Dennoch: ein würdiger Abschluss.
Wir waren ein letztes Mal im Studio vereint, bedienten ungelenk und eingerostet die Regler. Irgendwie passend, dass nicht lange danach die Show auch ihr Ende finden würde. Ich hatte gedacht, dass einen schönen Tages auch der letzte verbliebene Student von dannen ziehen und die Show nach einem Sommer einfach nicht zurückkehren würde.
Doch letzten Endes wurde sie nicht Opfer der widrigen Umstände. Nicht der Exodus der Crew beendete die Show, nicht die unbequemen Rahmenbedingungen von oben. Die Show überlebte den Sender, nicht umgekehrt. Auf der Facebook-Seite heißt es zwar, die Zukunft des Studios sei noch unklar, aber meines Wissen will die Studentenvereinigung ihre Räume zurück, und die Alternative wäre eine Abkehr von UKW und ein noch kleineres Studio.
Die Hello Everybody Show geht nach mindestens 8 Jahren On Air in die ewigen Jagdgründe des Äthers. 33 Jahre THSRadio gehen wohl gleichzeitig zu Ende, fast die Hälfte davon unter dem jetzigen Programmchef.

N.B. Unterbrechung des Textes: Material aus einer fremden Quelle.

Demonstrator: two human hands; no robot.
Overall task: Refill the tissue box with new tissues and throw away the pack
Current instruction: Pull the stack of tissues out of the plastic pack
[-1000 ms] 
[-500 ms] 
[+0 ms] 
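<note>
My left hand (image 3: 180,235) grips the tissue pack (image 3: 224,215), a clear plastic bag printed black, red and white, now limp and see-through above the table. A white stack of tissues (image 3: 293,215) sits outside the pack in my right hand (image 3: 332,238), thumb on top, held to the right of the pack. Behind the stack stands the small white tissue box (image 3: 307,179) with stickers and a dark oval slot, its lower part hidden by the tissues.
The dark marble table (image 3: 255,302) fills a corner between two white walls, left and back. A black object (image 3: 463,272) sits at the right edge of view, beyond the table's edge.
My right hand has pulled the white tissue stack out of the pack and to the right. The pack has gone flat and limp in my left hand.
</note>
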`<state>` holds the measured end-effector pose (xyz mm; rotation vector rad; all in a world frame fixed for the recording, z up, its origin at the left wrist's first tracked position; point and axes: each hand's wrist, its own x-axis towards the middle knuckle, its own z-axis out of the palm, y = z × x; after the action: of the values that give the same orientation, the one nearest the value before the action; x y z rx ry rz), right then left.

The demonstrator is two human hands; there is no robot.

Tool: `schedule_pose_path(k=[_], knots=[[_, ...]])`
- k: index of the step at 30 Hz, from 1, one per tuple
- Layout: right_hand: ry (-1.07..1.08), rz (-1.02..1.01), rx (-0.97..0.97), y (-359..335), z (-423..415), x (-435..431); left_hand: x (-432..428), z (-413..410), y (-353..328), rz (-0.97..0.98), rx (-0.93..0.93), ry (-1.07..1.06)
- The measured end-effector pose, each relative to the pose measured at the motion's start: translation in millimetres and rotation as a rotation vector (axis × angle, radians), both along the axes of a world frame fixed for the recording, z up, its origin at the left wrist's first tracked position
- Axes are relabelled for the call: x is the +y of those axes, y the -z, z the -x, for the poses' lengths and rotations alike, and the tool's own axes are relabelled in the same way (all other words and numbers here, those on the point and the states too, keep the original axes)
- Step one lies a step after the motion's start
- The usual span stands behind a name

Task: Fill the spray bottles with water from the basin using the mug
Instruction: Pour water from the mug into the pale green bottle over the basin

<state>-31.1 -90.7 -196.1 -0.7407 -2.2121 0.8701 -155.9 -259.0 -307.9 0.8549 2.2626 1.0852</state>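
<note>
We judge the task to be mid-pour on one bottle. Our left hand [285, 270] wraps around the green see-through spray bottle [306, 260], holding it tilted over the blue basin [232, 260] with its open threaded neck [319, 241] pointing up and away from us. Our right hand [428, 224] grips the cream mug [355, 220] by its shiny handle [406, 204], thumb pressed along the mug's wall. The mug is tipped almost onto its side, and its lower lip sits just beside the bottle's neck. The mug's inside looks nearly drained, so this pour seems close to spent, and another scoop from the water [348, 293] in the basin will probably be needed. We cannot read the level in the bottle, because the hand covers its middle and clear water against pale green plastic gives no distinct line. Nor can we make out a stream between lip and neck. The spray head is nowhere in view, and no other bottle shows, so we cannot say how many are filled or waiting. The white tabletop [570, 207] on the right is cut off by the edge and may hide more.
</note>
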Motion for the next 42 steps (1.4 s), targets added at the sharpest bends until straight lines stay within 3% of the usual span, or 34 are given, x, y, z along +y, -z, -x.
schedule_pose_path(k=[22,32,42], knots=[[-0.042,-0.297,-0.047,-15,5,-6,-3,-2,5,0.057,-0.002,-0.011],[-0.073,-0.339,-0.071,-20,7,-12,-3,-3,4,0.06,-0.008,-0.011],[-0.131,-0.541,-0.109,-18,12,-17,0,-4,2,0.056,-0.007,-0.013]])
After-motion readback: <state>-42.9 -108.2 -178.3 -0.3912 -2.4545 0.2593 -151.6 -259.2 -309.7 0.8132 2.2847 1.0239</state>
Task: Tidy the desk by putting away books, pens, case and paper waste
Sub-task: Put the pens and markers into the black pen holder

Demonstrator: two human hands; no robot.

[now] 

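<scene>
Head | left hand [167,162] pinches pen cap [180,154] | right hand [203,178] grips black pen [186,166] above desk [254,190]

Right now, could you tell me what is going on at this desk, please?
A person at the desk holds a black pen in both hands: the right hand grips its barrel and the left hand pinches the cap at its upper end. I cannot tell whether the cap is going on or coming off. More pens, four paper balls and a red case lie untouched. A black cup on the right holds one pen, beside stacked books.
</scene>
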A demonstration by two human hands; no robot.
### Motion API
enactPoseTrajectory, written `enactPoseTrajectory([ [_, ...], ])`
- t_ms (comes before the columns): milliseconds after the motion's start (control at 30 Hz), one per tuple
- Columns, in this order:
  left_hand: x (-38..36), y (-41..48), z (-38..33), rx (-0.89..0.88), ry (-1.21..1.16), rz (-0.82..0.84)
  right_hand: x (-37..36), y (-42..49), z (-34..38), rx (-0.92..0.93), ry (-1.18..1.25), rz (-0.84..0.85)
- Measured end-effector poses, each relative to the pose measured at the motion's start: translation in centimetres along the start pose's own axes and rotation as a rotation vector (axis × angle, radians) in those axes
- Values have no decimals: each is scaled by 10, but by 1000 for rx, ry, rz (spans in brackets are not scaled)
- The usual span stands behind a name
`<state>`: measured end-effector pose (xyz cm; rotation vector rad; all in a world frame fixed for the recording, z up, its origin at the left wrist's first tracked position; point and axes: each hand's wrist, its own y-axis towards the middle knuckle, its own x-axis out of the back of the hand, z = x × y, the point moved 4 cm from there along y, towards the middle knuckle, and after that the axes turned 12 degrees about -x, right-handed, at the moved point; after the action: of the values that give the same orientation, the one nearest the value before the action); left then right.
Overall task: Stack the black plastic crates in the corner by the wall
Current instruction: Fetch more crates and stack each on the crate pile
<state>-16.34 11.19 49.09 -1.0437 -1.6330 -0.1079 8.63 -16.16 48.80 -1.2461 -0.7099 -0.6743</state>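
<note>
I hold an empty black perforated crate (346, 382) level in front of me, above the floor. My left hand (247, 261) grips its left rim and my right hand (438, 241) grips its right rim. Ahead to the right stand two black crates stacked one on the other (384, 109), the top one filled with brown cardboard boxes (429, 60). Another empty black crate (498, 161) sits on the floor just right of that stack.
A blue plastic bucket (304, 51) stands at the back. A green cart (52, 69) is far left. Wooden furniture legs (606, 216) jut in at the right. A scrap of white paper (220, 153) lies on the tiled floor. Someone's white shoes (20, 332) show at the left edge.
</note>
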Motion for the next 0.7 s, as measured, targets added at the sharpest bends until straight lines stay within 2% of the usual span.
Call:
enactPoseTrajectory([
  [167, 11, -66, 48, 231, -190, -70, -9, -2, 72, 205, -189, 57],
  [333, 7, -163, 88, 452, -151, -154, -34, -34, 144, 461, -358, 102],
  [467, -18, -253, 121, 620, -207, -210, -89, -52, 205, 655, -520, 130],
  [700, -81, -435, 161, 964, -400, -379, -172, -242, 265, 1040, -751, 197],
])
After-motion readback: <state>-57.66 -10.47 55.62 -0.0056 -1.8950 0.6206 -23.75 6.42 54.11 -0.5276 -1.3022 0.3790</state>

Für die Show ist es der denkbar würdigste Radiosendungstod.
Danke, Hello Everybody, für tolle Jahre, in denen sogar ich einmal „richtiges“ Radio machen durfte. Danke für tolle Leute, für schönen Erlebnisse und spannende Gäste. Ich möchte nichts davon missen.
Die Hello Everybody Show geht diesen Freitag um 22 Uhr zum letzten Mal auf Sendung. Wer es anhören möchte, kann dies in Stockholm auf 95.3 MHz tun. Im Internet kann man es auf thsradio.se oder narradio.se hören. Ich selbst werde voraussichtlich bestenfalls per Telefon dabei sein.